Existe también el amor por tu familia, «por el clan». Este amor se explica como un profundo y complejo vínculo emotivo por la tribu. Era originariamente esencial para la supervivencia de la especie, porque los seres humanos estaban fragmentados, el clan conformaba el primer dique de contención, de protección y de subsistencia. Esta relación es turbulenta y competitiva a veces, pues nuestro instinto natural es el de ser el más fuerte de la camada e imponerse en las relaciones fraternales. Pero ese lazo subyacente, el de haber compartido el nido en la infancia es esencial, pese a que existan fuerzas centrípetas.
Existe también el amor «por tus amigos», que junto con tu pareja, puede parecer que son los únicos que realmente has elegido. Pero con estos, el amor tiene otra dimensión, es más liviano, y se basa en la complicidad de las experiencias y de las afinidades comunes.
Algunos afortunados experimentan el amor «sobrenatural» (el amor por Dios), esa locura de dejarlo todo en la vida por seguir el camino trazado por el Señor, un camino árido, duro, pero que conduce a una enorme y envidiable felicidad.
No hay que olvidar el amor «por los animales», entendido como el nexo que se crea entre un ser humano y el animal con el que se convive o con el que se trabaja. El animal se entrega sin pedir nada a cambio creándose un vinculo único entre amo y mascota.
Finalmente, existe el amor más difícil para el ser humano, el que exige más sacrificio, el más abstracto, pero que lleva al estado supremo de felicidad: el amor «por el prójimo». Este concepto ha sido esencial en el desarrollo de la sociedad occidental, y surge con el desarrollo del cristianismo («ama al prójimo como a ti mismo»).
Hoy, a efectos de este artículo y de sus conclusiones, quería abordar una dimensión de este amor al prójimo menos exigente. Pronto entenderán porqué. Hablo de un matiz mucho más alcanzable para todos, que consiste simplemente en aceptar y respetar a los demás. Es escuchar, conciliar y convivir en paz con las ideas diferentes. Esto es lo que provocaría un profundo cambio en la sociedad.

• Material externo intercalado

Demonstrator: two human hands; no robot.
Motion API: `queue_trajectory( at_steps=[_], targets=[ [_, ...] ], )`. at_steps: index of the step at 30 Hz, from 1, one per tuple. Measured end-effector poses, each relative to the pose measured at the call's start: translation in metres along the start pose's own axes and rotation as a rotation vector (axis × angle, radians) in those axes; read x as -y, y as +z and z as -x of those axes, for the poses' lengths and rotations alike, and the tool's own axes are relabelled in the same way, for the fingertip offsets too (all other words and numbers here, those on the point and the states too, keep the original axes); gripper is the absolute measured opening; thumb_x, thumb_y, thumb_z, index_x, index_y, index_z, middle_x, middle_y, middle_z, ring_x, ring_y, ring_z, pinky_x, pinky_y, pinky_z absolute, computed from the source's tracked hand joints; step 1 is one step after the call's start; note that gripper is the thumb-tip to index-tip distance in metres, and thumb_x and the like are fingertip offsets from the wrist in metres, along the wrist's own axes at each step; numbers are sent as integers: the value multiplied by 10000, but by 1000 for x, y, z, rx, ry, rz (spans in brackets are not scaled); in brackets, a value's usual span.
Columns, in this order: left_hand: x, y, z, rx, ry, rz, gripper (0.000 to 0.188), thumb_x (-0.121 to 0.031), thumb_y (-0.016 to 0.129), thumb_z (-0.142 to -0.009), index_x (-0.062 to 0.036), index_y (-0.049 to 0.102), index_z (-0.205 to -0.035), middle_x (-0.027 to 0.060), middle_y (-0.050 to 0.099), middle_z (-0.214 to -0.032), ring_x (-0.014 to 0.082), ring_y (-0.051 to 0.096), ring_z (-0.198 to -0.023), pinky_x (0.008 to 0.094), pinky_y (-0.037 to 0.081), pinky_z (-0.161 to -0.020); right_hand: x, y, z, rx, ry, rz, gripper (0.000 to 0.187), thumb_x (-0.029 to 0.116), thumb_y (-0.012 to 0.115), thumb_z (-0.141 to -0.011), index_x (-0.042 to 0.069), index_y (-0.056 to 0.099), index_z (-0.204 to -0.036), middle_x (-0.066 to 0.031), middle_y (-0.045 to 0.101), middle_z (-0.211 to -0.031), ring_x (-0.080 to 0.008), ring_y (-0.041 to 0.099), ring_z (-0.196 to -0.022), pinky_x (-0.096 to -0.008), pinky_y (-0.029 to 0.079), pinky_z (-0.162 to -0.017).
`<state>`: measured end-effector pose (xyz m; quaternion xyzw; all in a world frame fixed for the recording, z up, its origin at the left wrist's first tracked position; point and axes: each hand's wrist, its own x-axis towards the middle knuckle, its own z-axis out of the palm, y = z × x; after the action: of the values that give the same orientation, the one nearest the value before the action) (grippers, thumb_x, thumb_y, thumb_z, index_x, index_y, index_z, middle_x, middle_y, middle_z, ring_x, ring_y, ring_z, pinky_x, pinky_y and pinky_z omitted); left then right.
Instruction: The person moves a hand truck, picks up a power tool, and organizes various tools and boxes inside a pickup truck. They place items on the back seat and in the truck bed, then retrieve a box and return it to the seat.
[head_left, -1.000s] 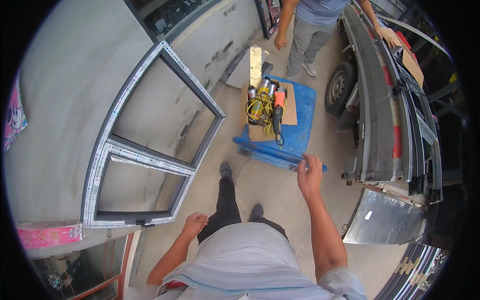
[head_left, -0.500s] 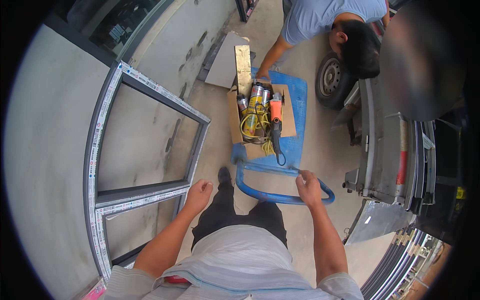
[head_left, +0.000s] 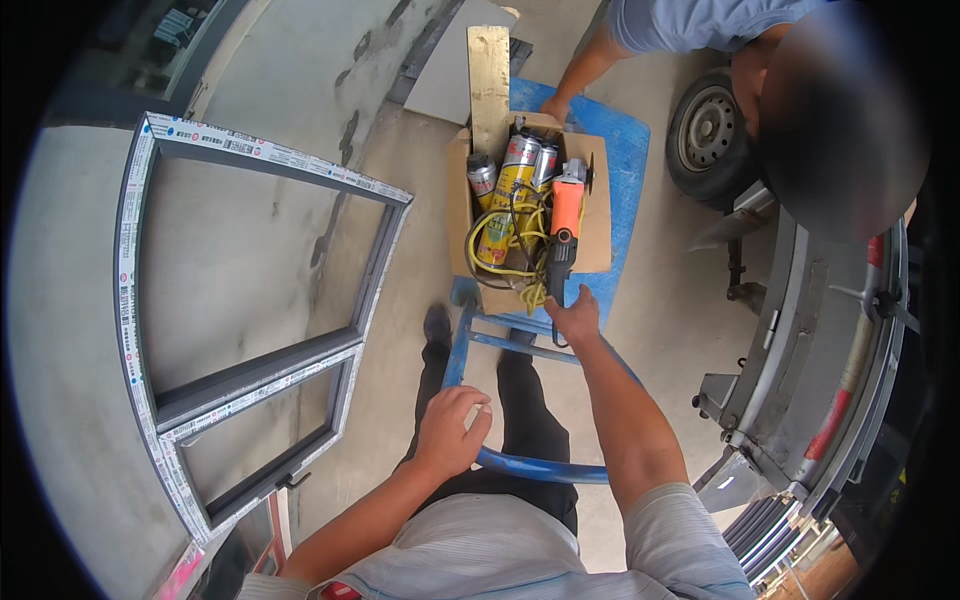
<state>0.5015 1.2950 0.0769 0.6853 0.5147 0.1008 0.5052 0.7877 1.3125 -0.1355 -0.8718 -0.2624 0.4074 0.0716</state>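
Note:
An orange and black angle grinder (head_left: 566, 215) leans upright in an open cardboard box (head_left: 597, 215), beside spray-type cans (head_left: 508, 195) and a tangled yellow cord (head_left: 480, 250). My right hand (head_left: 575, 318) is at the lower end of the grinder's black handle, thumb and fingers apart; whether it touches the handle is hard to tell. My left hand (head_left: 452, 430) hovers by the blue tube handle (head_left: 530, 466) of a flat cart, fingers loosely curved and thumb apart, with nothing in it. The box rests on the cart's blue deck (head_left: 622, 160).
Another person's hand (head_left: 556, 108) is at the box's far edge. A film-taped window frame (head_left: 255, 400) leans against the wall at left. A truck bed (head_left: 800, 330) with a wheel (head_left: 708, 130) stands at right. A gold-coloured board (head_left: 489, 90) sticks up from the box.
My right hand has moved from the cart handle forward to the grinder. My left hand has come inward to the handle's left side. The view is closer to the cart.

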Motion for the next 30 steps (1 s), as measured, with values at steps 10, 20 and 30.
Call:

Y aquí está, queridos lectores, la clave de todo. Imagínense una sociedad donde la gente se respeta con sinceridad. Todo el mundo sería receptivo, conciliador, abierto y cooperador. Escasearía la mentira y el relato asociada a esta, con la que nos castigan muchos políticos mendaces. Además, recordemos que si se reparte amor, educación, buen rollo y cooperación, la vida es mucho agradable. Por desgracia, no hay nada más actual que la falta de respeto y la confrontación en nuestra sociedad. Esta enfermedad social nace de la radicalización, la cancelación y la crispación verbal, que son las armas que utilizan los grupos que fomentan los «ismos» para manipularnos, para separarnos entre «nosotros y ellos», y generar la mentalidad del rebaño de Nietzsche. Porque está demostrado científicamente que el hombre tiende a buscar la conformidad con su grupo dejando a un lado sus valores éticos si es necesario. Bajo el líder de la tribu del pensamiento único (véanse los estudios del psicólogo polaco Solomon Asch en la década de los 50 del siglo XX como de su discípulo, Stanley Milgram), se puede llevar a personas perfectamente éticas a actuar en contra de sus propios valores.

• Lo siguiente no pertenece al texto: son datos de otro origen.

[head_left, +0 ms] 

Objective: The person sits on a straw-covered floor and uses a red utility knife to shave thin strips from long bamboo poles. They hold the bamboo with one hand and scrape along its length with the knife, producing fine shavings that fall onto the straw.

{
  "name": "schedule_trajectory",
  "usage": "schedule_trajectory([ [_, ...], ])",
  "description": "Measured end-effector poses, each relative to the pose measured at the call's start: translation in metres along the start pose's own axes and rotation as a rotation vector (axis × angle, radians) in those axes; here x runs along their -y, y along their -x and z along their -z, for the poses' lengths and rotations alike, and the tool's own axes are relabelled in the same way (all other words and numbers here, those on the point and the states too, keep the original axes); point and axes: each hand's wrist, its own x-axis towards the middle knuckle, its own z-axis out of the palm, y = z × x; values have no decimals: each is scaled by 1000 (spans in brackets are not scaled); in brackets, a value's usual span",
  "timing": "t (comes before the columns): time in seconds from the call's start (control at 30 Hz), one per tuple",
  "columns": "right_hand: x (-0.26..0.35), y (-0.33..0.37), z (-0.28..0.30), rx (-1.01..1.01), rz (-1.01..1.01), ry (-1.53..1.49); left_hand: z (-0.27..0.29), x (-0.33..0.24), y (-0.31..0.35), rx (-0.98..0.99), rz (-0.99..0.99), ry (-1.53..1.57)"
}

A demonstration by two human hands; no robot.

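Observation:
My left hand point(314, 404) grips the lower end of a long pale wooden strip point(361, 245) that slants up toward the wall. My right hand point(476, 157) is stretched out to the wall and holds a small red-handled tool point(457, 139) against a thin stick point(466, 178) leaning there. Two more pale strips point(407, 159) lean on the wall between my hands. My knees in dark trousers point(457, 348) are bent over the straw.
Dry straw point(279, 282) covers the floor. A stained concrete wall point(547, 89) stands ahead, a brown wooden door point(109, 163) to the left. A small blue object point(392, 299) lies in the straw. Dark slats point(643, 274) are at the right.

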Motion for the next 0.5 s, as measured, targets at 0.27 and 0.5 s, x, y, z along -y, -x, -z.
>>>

Acabemos con esta deprimente enfermedad social. Identifiquemos a los manipuladores conspirativos que abanderan las diferencias, los extremismos y las cancelaciones, y aislémoslos. No les demos púlpito. Busquemos la reconciliación basándonos en lo que nos une a todos: la voluntad de convivencia buscando el progreso de la sociedad bajo los valores de la sociedad occidental. No sean marionetas, amen (o amén, que también vendría a cuento).